Ben Olsen discusses firing after lengthy tenure as D.C. United’s coach

“It was strange,” he said. “There will be a lot of strange moments in the next few months and years that I’m not used to.”

That’s because the 43-year-old Olsen has been an integral part of the field or sideline in 22 of United’s 24 seasons.

Despite being laid off, Olsen is expected to remain employed. A clause in his contract that expires in December 2021 grants him a front office position at a lower salary. The job title has not yet been defined. Talks will resume soon. In the meantime, Olsen welcomes the break.

“I have to find the balance to step back a little and decompress after 10 intense years,” he said. “But you know me: the wheels turn. I’m not one to sit on the beach and fish for a month. My brain doesn’t work like that. “

Since his release, he has withdrawn to his art studio for comfort and comfort in his family.

“They have been understaffed for the past decade so it’s important to give them the time and energy they need,” said Olsen of his wife, Megan, and their three children. “But life also goes on and I’m looking forward to the unknown.”

Olsen has been in a difficult period of an uninterrupted career at United since leaving the University of Virginia in December 1997.

“I’ve never had this emptiness in my life,” he said. “It’s a healthy fear, but there is also some excitement. In two months I could say that I miss the coaching and have to get involved again. “

After his release, Olsen received messages from dozens of colleagues, current and former players and friends. It helped him appreciate what he had been through for over a decade – the longest tenure as head coach in United history and the second-longest streak in MLS behind Peter Vermes of Sporting Kansas City.

“I’ve seen so many coaches over the years leave a team with such a bitter taste in their mouth,” said Olsen. “I knew that day was coming, and I prepared for it to make sure I didn’t go like this – that I leave with a real sense of pride in what I’ve done and grateful for the relationships I have built over 20 years. “

Repeating his written statement last week, Olsen said: “My time as a coach at the club had to end. I think the club has to move in a different direction and that’s a healthy thing for everyone.

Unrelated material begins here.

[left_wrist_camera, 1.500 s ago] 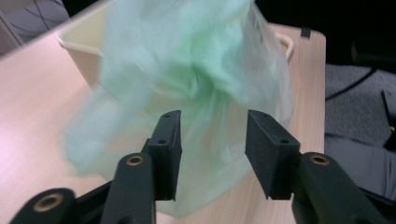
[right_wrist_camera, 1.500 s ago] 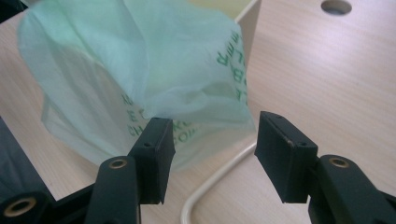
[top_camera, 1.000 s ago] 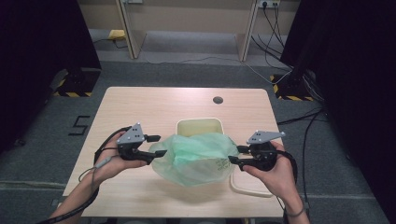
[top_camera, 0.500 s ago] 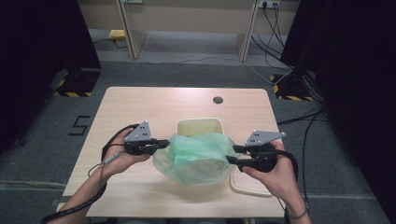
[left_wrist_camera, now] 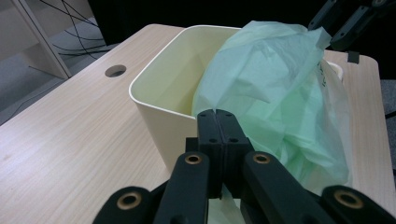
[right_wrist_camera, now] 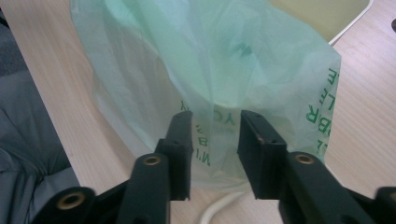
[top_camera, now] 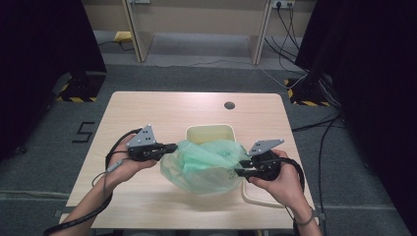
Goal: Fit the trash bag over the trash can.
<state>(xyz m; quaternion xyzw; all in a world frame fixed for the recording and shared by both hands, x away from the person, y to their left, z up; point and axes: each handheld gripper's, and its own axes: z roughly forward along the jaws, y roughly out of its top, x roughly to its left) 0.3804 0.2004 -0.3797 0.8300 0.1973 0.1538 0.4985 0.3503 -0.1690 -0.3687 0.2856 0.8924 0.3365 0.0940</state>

“It is still difficult to come to this realization. Don’t get me wrong: letting go still hurts. But sometimes things that make sense for me and the club are not easy. “

United qualified to the playoffs five of the past six years but had not won a postseason game since 2015. When he was released, the team ran out of time at 2-9-5. (Under interim coach Chad Ashton, DC lost in Chicago and joined Philadelphia; the team will visit Cincinnati on Sunday.)

Olsen didn’t want to go into detail about what went wrong, but a wave of long-term injuries and a number of underperformance from multiple players have damaged the cause.

The economic fallout from the novel coronavirus pandemic also ended the team’s plans to sign at least two strikers this summer, said two people close to the situation.

United were already one of the most frugal funders in the MLS, and the recent tightening of the belt let Olsen get the most out of a depleted squad.

“I don’t think I’ve been a bad coach this year,” said Olsen. “I’m very confident about how I made it and trained. I have great confidence in our employees as we have prepared ourselves. Sometimes it’s not about that. Sometimes it’s just time. Of course, there are a number of reasons why a team is not successful. “

One fault lies with him.

“There are areas where I could have done better, but that’s the case every year if you don’t raise a trophy,” said Olsen. “There are decisions you could have made tactically, with staff and how to manage a player or two. Perhaps some decisions are magnified because of one thing or another. “

Olsen knew his job was in jeopardy when defeats piled up that fall. United’s only two wins came in March and early September.

“You never want to miss a season,” said Olsen when asked if he was surprised to be sacked before the end of the season. “If there is hope, maybe sometimes it is a reason to take a step that you think can energize the crew.”

Although his tenure didn’t end the way he would have liked, Olsen said he learned to appreciate holding the job for a decade, making him one of the longest-serving coaches in DC professional sport history.

“It’s a unique way to go from a player and coach for so long these days,” said Olsen. “It just doesn’t happen that often. I’m glad I was one of the rare ones to walk this path. Of course, I wish we’d had more success. “

DC United at Cincinnati FC

Records: United 2-10-6, 12 points; FCC 4-10-4, 16 points.